Look over the entries and say how many lines include the word "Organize". Only the number, please.

==== Data excerpts

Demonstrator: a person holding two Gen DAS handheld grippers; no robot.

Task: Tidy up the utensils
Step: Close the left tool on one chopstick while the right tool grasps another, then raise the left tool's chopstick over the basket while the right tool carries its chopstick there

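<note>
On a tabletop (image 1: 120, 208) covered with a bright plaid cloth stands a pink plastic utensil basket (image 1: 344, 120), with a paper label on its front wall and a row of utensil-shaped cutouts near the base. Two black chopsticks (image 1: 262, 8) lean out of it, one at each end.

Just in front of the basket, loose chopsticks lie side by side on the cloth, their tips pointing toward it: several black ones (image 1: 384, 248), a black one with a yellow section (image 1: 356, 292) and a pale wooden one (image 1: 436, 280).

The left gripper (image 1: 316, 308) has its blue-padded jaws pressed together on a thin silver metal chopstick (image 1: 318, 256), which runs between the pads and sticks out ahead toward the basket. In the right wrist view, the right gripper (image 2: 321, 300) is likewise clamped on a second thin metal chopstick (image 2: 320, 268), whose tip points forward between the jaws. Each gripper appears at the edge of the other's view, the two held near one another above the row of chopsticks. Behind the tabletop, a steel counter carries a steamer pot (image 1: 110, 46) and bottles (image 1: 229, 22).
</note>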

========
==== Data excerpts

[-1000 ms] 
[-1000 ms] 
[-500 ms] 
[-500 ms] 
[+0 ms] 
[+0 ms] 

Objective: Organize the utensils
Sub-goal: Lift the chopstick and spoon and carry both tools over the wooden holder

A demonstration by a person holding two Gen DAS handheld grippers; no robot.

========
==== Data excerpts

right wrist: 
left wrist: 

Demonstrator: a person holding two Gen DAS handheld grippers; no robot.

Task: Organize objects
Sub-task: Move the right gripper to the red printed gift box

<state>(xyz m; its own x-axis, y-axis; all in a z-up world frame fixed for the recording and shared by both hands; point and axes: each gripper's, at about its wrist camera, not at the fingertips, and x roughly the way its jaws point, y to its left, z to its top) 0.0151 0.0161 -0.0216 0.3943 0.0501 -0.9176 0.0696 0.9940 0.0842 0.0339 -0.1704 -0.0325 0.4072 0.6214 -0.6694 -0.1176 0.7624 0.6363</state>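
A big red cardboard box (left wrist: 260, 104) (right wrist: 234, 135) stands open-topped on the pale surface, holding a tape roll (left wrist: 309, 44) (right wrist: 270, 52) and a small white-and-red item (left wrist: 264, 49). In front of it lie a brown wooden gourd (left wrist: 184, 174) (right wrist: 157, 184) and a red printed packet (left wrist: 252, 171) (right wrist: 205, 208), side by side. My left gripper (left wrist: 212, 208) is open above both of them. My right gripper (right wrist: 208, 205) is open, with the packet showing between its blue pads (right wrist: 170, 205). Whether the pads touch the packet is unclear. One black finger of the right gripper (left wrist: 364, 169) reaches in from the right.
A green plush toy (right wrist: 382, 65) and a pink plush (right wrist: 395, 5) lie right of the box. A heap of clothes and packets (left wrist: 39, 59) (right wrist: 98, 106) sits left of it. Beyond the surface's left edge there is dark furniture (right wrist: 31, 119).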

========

**Expected answer:**
2